> **WHAT TO WORK ON**
The entries that follow include a run beginning at the line with "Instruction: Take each" and ending at the line with "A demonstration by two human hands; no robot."; restate that run word for word and leave the rest out.

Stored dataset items
--------

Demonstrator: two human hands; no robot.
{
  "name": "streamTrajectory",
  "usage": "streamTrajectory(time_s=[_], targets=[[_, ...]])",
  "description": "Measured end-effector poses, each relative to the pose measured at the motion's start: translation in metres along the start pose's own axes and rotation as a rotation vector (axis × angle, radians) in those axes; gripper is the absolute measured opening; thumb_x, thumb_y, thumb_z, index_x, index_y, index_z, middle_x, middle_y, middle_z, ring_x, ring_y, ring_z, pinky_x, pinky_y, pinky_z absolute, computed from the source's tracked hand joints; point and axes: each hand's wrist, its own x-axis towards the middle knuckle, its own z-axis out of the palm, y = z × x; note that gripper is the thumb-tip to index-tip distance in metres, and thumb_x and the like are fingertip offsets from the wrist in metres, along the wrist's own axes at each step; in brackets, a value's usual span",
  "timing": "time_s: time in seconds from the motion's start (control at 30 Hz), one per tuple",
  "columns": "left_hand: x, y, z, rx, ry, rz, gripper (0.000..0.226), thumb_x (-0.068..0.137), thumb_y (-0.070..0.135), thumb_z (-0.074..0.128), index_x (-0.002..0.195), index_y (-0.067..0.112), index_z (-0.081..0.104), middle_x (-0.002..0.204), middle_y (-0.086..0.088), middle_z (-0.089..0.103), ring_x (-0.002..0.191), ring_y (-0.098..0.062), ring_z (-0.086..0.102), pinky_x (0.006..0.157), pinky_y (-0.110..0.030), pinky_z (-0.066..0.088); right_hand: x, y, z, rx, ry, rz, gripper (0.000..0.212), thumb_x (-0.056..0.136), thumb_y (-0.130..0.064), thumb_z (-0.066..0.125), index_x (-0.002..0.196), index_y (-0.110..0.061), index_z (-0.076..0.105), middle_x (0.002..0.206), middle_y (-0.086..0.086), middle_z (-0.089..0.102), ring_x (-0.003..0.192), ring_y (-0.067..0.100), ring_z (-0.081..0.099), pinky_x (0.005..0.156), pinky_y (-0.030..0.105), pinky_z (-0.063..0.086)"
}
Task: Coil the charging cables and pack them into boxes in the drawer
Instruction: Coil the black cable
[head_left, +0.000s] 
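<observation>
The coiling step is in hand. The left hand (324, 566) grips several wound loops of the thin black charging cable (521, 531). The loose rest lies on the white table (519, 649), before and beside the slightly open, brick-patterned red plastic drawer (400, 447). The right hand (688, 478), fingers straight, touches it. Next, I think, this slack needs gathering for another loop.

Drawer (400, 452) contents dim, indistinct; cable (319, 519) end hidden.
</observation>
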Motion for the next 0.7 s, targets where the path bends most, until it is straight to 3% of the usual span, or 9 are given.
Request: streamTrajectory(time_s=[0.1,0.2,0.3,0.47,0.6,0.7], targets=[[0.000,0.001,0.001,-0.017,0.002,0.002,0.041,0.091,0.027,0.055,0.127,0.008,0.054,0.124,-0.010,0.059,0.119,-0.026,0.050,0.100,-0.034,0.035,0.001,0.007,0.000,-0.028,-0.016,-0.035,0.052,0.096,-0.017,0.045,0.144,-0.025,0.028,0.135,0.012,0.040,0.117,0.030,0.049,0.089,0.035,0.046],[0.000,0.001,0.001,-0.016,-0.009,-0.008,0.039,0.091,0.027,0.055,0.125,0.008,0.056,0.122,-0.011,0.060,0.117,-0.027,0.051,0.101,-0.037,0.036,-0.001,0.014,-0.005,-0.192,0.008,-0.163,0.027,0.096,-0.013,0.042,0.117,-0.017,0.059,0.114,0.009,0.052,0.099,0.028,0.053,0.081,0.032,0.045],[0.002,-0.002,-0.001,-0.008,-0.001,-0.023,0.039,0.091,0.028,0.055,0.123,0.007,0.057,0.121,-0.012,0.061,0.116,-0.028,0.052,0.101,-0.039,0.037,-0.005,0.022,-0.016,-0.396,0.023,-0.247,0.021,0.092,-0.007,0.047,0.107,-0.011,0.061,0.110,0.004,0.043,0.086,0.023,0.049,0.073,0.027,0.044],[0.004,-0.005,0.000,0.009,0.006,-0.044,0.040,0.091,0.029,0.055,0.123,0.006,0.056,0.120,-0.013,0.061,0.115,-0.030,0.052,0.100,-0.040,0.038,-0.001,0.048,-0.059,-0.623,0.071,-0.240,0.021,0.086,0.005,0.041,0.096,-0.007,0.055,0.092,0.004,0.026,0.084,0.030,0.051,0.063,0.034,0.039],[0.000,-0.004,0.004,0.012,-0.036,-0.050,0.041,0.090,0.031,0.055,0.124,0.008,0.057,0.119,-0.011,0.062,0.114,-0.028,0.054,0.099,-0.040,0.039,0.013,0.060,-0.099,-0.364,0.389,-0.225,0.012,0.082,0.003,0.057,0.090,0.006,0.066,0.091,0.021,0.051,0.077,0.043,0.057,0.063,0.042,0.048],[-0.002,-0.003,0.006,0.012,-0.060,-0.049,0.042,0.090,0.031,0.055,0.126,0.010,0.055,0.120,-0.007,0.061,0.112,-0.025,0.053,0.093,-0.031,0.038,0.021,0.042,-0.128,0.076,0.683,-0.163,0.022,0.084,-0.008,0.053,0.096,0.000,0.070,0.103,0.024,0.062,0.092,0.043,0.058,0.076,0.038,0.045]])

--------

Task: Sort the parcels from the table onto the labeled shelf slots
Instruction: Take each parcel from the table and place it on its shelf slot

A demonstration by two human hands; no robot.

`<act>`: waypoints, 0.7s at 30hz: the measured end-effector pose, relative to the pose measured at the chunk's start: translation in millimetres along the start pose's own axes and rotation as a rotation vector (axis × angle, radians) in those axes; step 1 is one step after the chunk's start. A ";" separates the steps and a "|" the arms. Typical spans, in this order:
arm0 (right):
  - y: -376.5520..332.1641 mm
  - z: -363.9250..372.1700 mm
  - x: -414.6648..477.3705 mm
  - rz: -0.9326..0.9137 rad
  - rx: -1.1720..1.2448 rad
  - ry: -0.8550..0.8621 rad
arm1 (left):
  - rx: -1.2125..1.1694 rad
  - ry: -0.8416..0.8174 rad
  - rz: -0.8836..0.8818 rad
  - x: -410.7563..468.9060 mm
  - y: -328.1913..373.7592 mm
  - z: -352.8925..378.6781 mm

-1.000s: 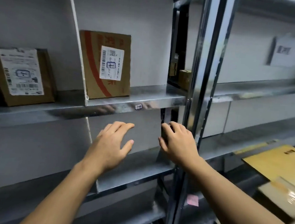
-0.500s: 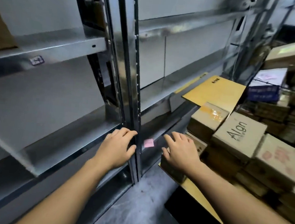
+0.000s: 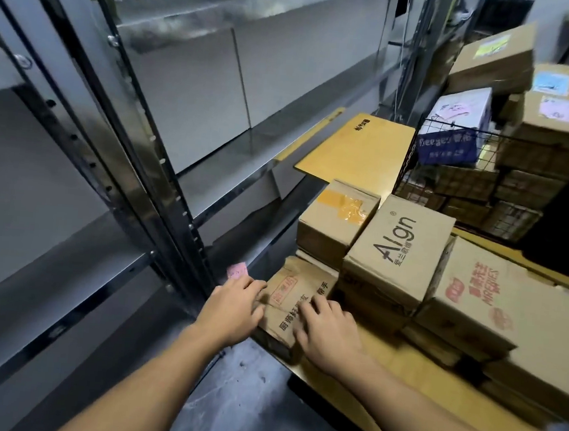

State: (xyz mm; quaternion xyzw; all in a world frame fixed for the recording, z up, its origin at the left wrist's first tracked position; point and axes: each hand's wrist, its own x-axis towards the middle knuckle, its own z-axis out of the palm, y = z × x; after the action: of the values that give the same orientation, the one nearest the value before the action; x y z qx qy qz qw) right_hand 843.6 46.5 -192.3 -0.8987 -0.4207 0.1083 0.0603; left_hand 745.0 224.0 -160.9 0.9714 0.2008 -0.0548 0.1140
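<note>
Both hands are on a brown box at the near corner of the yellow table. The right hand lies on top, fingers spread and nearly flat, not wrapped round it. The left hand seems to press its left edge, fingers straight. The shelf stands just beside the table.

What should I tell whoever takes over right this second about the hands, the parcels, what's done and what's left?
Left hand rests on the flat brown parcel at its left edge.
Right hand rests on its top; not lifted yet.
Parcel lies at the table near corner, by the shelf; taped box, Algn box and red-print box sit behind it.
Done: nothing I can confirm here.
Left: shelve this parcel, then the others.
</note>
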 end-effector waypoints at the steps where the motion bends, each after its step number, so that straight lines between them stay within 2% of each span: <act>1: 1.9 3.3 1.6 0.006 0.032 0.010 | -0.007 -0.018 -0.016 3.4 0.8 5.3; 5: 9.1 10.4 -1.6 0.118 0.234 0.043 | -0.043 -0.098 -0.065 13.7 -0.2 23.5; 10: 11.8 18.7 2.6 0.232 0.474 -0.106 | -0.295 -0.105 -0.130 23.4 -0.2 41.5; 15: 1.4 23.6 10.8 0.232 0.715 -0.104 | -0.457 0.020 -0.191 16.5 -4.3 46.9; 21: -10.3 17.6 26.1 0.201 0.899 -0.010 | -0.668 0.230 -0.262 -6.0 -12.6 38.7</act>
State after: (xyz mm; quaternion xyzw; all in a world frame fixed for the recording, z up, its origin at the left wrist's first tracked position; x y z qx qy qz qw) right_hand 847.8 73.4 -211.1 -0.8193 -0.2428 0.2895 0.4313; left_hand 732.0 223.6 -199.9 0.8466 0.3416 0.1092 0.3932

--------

> **TASK SOLUTION**
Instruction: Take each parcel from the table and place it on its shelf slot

A demonstration by two human hands; no robot.

The answer was written out completely.